The major weakness of this study might be its retrospective design, based largely on one neurosurgeon’s experiences in a single institute. Given the long study period, 20 years, we must interpret our treatment results in light of progression in the management of patients with cancer (ie, one factor being the development of imaging technology and the other advances in systemic anticancer agent treatments). Regarding the first issue, our imaging technique for dose planning has remained unchanged for the past 20 years (ie, T1-weighted axial image with a 2 mm slice thickness with no gap and administration of a single gadolinium dose). Our magnetic resonance (MR) unit was updated from a 1.0 Tesla MR unit to a 1.5 Tesla MR unit at the end of August 2002. Only the first 19% of our patients were examined using a 1.0 Tesla MR unit; therefore, the MR unit update was considered to have minimally affected our treatment results. Regarding the impacts of medical treatment advancements, there was a large difference in treatment results between 2 periods (ie, the earlier and the most recent 10-year period). In fact, in our cohort study (3554 patients), there was a statistically significant difference in overall survival between the 2 study periods: 7.3 versus 10.8 months (HR, 1.464; 95% CI, 1.356-1.580; P < .0001). However, in the present study, comparisons were made within the same periods. Therefore, as shown in Table 4, medical treatment advances were considered to have minimally affected our comparative results in this study.

Table 4

Median survival times (mo) and cumulative survival incidences in 2 tumor number groups (2-4 vs 5-15 tumors, according to 5-year periods)

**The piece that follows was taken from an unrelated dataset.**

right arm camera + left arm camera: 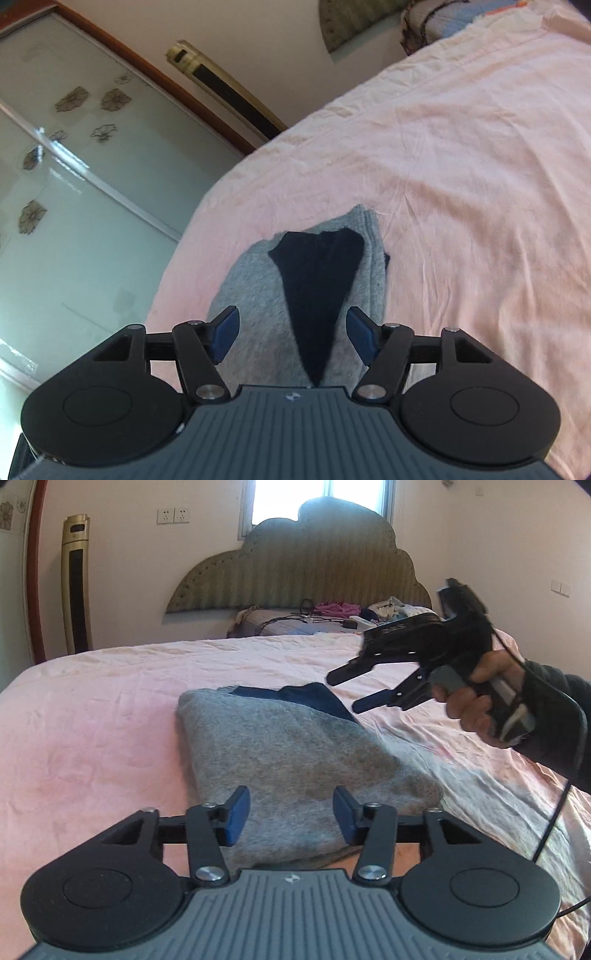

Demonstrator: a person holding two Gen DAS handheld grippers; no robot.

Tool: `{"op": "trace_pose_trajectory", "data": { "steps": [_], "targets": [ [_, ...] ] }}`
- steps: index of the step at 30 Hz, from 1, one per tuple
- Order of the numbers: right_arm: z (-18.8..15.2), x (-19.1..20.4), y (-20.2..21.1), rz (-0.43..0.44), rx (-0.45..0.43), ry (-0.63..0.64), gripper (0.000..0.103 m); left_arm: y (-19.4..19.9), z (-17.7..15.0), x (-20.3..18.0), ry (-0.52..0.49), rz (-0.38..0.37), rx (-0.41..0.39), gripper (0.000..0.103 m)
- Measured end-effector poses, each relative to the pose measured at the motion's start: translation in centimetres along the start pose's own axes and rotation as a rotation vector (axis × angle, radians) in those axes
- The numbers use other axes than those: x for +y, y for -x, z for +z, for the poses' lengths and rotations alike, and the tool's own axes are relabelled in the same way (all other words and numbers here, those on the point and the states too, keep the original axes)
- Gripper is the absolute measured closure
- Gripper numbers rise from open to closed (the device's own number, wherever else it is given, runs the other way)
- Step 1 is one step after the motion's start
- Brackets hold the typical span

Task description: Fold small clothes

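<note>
A folded grey garment (pixel 291 749) lies on the pink bedsheet (pixel 110 701), with a dark blue part (pixel 314 698) showing at its far end. My left gripper (pixel 291 816) is open and empty, low over the garment's near edge. My right gripper (pixel 351 688) is open and empty, held in the air above and to the right of the garment's far end. In the right wrist view the grey garment (pixel 255 280) with its dark blue part (pixel 317 280) lies below the open right gripper (pixel 293 338).
A headboard (pixel 306 568) stands at the far end of the bed with clothes and cables (pixel 332 614) piled there. A gold tower fan (pixel 75 583) stands at the left wall. A glass wardrobe door (pixel 74 166) lies beyond the bed edge.
</note>
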State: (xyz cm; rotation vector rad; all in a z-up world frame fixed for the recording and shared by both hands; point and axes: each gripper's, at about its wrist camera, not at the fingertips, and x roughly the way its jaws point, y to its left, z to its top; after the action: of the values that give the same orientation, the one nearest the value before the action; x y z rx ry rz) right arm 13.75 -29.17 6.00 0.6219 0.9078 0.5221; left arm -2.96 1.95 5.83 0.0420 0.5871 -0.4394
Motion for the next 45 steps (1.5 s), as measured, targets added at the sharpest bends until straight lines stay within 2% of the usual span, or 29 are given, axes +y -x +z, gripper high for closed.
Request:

	Tumor no.	n	MST/95% CI	Cumulative incidence (no. at risk)					HR/95% CI	P value
				12 mo	24 mo	36 mo	48 mo	60 mo
July 1998-June 2003	2-4	287	7.4/6.1-8.1	0.289 (84)	0.100 (29)	0.054 (16)	0.046 (13)	0.038 (10)	1.202/1.000-1.446	.0499
	5-15	194	5.4/4.5-6.5	0.242 (48)	0.080 (16)	0.021 (5)	0.021 (5)	0.011 (3)
July 2003-June 2008	2-4	352	7.6/6.7-9.6	0.352 (126)	0.168 (60)	0.091 (33)	0.068 (25)	0.034 (13)	1.237/1.062-1.469	.0061
	5-15	333	6.9/5.7-7.7	0.258 (88)	0.091 (31)	0.045 (16)	0.030 (11)	0.015 (6)
July 2008-June 2013	2-4	266	7.4/6.6-8.7	0.343 (91)	0.154 (41)	0.090 (24)	0.057 (14)	0.048 (12)	1.124/0.939-1.347	.2033
	5-15	235	7.0/5.7-7.8	0.300 (71)	0.139 (33)	0.062 (14)	0.033 (8)	0.033 (7)
July 2013-June 2018	2-4	245	16.4/11.6-22.8	0.566 (92)	0.409 (43)	0.322 (19)	0.277 (9)	0.202 (2)	0.971/0.728-1.295	.8400
	5-15	177	17.6/10.4-26.3	0.547 (54)	0.422 (28)	0.273 (9)	0.234 (5)	0.176 (2)

Abbreviations: CI = confidence interval; HR = hazard ratio.

Another weakness might have been the inclusion in our database of neither original cancer phenotypes nor information on systemic anticancer agent treatment, both of which are regarded as correlating with survival. However, in our view, the present study supports the hypothesis generated by Hughes et al; SRS for 5 to 15 BMs is well tolerated, and there is no evidence of associated increases in toxicity, treatment failure, and salvage therapy. Although before 2010 there was a clear reluctance in the West to apply SRS to patients with a large number of BMs, clinical trials including patients with numerous BMs have recently been initiated. Ongoing prospective randomized studies (eg, NCT01731704, NCT03075072, NCT03550391, NCT03297788, NCT02953717) are anticipated to provide more robust support for the hypothesis that relatively large numbers of BMs can be treated with SRS in appropriately selected patients.

Conclusions

We conclude that carefully selected patients (ie, DS-GPA 1.5 or better or M-RPA 1 + 2a and 2b) with 5 to 15 tumors are not unfavorable candidates for SRS alone. However, a randomized controlled trial should be conducted in the near future to clarify the optimal role of SRS alone in patients with 5 or more BMs.